### Work required
Copy out each line below containing "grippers".

### Material provided
= = = = = = =

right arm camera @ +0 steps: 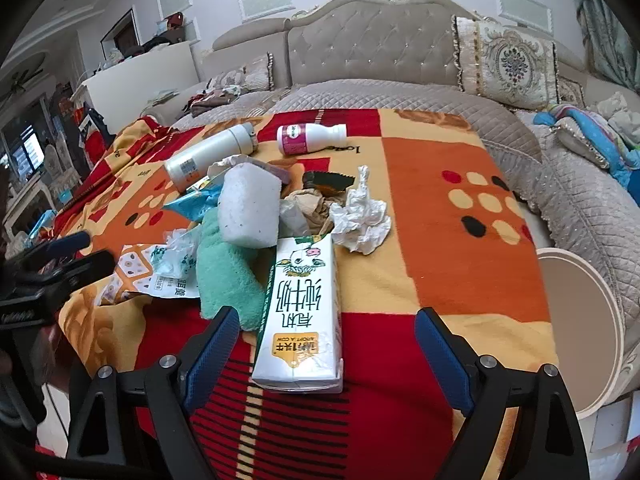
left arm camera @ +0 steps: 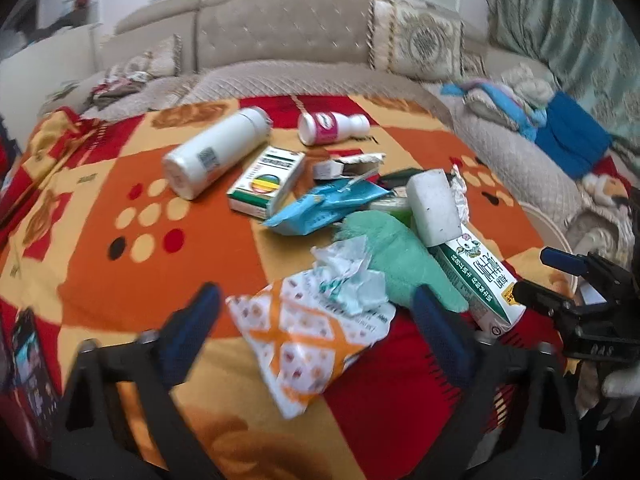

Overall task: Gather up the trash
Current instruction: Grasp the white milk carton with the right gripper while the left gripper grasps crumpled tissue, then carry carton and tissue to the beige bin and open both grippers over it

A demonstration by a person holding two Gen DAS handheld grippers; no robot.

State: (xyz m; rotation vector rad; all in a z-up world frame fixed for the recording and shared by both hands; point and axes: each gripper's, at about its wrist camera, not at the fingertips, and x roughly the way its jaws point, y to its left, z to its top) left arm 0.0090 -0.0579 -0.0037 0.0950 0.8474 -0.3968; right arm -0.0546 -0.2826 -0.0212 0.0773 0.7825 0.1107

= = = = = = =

### Task response
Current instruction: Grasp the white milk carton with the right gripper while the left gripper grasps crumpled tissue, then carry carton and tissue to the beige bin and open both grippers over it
A demonstration by a person holding two Gen DAS handheld grippers; no robot.

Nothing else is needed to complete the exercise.